Мать снова помолчала, словно хотела, чтобы я сосре­доточился, прежде чем услышу новость, которую она со­биралась мне сообщить:

—  Что касается титула, то недавно один специалист по геральдике сказал мне, что наш род очень знатен, что мы маркизы. Уж не знаю почему, но семейство твоего отца отбросило титул около века назад. Но я проведу необходимые расследования, и вскоре мы получим право его носить. Мне кажется, грешно им не воспользоваться, уж коли имеешь на это право.

Я ничего не ответил: снобизм матери был мне хорошо известен, и я привык ничему не удивляться. Через мгно­вение она снова заговорила.

—  Не знаю, — сказала она тоном упрека, — отдаешь ли ты себе отчет в том, что после своего, скажем так, исчезновения в день твоего рождения ты в первый раз навещаешь мать.

Я ответил достаточно сокрушенно:

— Ты права. Но я был страшно занят.

Она спросила:

—  Ты снова стал рисовать?

Я ответил:

—  Не бойся, я был занят совсем другим.

— Да я ничего и не боюсь. Я даже предпочла бы, что­бы ты вернулся к рисованию.

—  Почему?

—  Потому что тогда ты бы меньше думал о женщи­нах, — сказала мать неожиданно и, главное, неприязнен­но. И потом, глядя мне в лицо, добавила: — Ты что, дума­ешь, это незаметно?

—  Что незаметно?

Мать ушла от прямого ответа и сказала только:

— Должна тебе сказать, что ты плохо выглядишь.
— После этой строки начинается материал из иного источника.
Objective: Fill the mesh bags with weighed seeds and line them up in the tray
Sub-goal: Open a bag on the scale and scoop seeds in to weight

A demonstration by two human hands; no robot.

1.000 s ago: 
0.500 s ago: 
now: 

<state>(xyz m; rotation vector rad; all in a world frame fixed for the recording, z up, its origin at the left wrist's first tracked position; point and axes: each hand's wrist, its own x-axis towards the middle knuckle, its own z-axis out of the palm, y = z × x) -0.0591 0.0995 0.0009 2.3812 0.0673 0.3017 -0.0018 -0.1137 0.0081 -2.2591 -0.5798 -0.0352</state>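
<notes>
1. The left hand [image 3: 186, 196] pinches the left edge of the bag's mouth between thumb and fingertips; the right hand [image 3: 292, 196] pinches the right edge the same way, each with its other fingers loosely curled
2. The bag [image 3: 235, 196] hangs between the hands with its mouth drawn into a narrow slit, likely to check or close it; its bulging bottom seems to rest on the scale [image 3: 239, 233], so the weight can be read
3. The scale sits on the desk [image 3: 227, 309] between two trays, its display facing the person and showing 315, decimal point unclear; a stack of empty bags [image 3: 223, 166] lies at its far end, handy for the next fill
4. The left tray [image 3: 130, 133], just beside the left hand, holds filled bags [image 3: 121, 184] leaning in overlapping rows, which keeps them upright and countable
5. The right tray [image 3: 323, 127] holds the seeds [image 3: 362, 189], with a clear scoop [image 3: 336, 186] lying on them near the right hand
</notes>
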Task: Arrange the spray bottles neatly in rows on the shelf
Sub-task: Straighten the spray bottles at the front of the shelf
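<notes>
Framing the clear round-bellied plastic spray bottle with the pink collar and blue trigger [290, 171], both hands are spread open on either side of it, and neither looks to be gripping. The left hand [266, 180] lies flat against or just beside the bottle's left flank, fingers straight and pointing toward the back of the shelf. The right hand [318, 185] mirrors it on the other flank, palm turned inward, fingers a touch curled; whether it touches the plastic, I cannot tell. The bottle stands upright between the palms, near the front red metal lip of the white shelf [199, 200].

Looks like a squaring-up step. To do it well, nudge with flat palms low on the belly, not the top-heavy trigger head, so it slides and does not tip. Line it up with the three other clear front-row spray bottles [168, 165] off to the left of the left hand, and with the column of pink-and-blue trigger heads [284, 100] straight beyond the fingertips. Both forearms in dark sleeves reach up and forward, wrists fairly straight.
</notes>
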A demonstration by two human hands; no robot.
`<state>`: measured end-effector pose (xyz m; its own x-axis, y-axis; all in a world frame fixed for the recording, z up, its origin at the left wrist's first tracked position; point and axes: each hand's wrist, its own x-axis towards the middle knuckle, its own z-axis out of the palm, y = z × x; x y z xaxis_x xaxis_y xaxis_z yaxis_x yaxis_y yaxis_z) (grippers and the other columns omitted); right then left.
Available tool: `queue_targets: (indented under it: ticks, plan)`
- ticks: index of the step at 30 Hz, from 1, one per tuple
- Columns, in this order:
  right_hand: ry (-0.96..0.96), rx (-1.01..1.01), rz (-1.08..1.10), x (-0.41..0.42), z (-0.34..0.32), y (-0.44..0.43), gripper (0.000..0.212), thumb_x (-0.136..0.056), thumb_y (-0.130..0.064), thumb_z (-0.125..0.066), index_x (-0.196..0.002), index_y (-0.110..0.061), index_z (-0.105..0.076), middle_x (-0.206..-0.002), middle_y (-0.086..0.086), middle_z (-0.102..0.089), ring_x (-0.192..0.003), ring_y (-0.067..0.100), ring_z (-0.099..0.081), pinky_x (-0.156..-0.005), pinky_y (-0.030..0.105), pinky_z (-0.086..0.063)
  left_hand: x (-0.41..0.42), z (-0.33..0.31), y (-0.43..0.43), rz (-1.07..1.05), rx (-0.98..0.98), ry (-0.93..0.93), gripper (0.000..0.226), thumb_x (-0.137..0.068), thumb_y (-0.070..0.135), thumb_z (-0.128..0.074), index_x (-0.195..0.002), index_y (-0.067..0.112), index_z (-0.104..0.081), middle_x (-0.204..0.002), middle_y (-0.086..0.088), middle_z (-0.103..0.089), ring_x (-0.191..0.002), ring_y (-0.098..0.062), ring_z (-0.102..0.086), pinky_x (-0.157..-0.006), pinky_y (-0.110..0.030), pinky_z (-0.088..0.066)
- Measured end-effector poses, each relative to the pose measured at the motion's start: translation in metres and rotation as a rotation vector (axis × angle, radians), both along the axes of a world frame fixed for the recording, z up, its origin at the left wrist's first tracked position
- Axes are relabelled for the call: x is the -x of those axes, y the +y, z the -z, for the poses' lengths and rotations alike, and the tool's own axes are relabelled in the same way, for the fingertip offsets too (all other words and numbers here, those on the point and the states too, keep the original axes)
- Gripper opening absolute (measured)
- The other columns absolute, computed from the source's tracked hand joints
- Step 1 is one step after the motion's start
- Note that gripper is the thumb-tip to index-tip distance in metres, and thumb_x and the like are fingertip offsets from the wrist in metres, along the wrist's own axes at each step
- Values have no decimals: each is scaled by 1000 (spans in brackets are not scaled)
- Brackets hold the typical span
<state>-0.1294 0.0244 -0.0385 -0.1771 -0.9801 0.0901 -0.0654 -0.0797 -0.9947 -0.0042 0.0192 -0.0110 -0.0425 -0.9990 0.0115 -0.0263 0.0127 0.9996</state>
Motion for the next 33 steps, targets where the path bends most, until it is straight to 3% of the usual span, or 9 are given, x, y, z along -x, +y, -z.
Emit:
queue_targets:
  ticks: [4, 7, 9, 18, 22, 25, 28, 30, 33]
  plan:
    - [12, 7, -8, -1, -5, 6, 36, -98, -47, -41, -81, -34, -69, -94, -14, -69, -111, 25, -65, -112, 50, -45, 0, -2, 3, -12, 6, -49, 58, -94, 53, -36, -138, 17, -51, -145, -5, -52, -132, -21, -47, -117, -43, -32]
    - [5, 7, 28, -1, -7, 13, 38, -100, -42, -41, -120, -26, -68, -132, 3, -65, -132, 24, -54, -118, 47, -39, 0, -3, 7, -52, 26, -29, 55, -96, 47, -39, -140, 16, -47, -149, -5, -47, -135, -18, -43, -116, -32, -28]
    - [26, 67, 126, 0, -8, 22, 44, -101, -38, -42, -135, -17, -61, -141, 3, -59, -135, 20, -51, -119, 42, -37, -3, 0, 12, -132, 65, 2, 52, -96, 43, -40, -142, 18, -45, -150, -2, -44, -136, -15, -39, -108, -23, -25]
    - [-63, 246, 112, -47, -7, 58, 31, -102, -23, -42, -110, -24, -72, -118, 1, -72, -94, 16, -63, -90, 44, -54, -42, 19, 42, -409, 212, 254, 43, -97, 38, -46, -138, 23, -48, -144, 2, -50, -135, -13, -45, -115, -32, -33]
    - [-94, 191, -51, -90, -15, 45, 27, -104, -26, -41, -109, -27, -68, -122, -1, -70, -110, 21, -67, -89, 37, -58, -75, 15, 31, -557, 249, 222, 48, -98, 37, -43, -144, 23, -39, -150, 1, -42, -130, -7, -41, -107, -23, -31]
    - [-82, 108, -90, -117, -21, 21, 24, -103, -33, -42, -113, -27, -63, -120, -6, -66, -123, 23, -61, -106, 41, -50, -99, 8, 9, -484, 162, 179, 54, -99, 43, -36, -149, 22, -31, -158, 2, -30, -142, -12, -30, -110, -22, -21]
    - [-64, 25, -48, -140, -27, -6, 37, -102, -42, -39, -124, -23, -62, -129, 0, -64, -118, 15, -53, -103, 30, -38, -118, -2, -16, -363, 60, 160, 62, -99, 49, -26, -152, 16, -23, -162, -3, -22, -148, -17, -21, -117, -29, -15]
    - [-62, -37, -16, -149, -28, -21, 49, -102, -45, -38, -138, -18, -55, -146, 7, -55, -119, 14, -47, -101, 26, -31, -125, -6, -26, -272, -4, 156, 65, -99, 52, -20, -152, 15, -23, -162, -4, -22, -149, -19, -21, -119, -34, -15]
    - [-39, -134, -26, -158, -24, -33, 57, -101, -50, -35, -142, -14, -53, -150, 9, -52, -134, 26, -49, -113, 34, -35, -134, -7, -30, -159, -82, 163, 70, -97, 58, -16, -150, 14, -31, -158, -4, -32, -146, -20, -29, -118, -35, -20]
Я и сам это знал. Два месяца любви меня действи­тельно вымотали. Так как ничем другим я в это время не занимался, выглядел я действительно не блестяще. Я сказал:

—  Ну и что, зато я прекрасно себя чувствую.

—  На мой взгляд, тебе следовало бы отдохнуть: уехать за город, заняться спортом, подышать свежим воздухом. Почему бы тебе не податься в горы на месяц, два?